[ale] Palladium/MS: ideas for retaliation - WAY OT now!!!
James P. Kinney III
jkinney at localnetsolutions.com
Thu Jun 27 21:56:27 EDT 2002
On Thu, 2002-06-27 at 19:21, Greg wrote:
> As it would not change anything I refrain from any other comments, though I
> would like it if, considering I have no kids, not to be taxed mightily on my
> property for money to be spent on those who do have kids, though I suppose
> if I had a large family (family > 12) it would be a bargain ... again,
<salty-wound, raw-nerve rant>
The kid who is educated today at the expense of every taxpayer,
childless or not, may be the genius who discovers the cure for
Alzheimer's, or AIDS, or cancer, or develops the perfect, non-polluting
energy source.
The kid who is _not_ educated today has a great chance of becoming the
asshole who burglarizes your home, or shoots you for the $50 you just
pulled from the ATM.
I would gladly pay double my tax rate on my home to better fund the
education system of Dekalb county.
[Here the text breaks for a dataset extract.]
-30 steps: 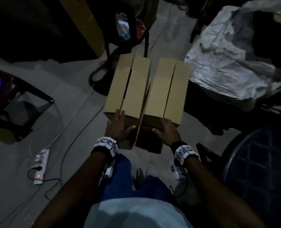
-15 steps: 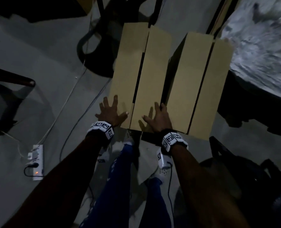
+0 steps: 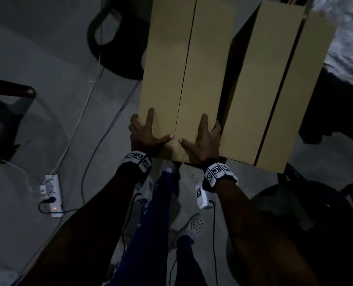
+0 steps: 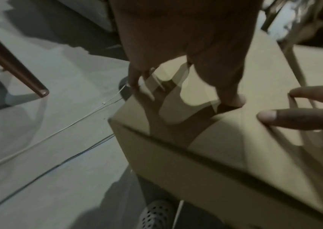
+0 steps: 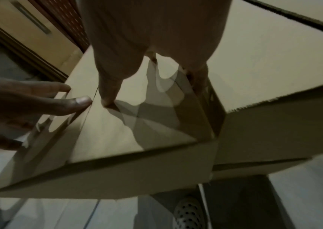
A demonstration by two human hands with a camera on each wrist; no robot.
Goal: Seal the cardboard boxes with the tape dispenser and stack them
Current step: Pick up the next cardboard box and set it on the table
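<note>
Hands pressed flat, our left hand and right hand held the near cardboard box flaps shut on the floor; we judged taping came next, though no dispenser showed.

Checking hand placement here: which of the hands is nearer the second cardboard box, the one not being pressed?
Right. The right hand presses the held box at the edge beside the second box; the left hand is at the far edge.

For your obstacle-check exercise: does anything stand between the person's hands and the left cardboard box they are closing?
Nothing visible does. The left hand and the right hand already rest directly on the closed flaps of the left brown cardboard box, thumbs either side of its centre seam. The second brown cardboard box sits beside it, to the right.
</note>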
I absolutely seethe at the
discussions from people who want to cut taxes and in the next breath
bitch and moan about "how hard it is to get good help these days".
I would gladly suffer a tripling of my property taxes if it was used to
hire people who had a college degree in something other than education
to replace those who took the easy route and majored in education. As I
have had the distinct pleasure of teaching education majors who were
working on a masters degree, I know now the decrepit state of affairs of
the education system in this country.
I would vigorously support a $1-$5 per ticket additional surcharge on
sporting events tickets and movie tickets if the money was sent directly
to the ticket purchasers school district of choice. Far too many kids
(and parents) count on that athletic program or that beauty contest for
their future.
In this country, we pay the lowest percentage of our per capita income
to taxes than any other industrialized country.
We have the worst rated K-12 school system of any industrialized
country.
In 1982, President Ronald Reagan tried to have ketchup classified as a
VEGETABLE so serving a hamburger and french fries with ketchup would
count as a balanced meal on the federally funded school lunch program.
Congress didn't let him get away with that. The compromise was a 70%
reduction in federal funding to the public school systems across the
nation over the next 6 years.
Florida's geriatric population got pissed that they had to pay property
taxes to support the schools and their kids were grown. So they managed
to get the property taxes squashed to basically NADA. Oops! No money for
the schools. So they came up with the lottery. The voluntary tax for
PEOPLE TO STUPID TO DO MATH.
Dekalb county just lowered it property taxes that support education.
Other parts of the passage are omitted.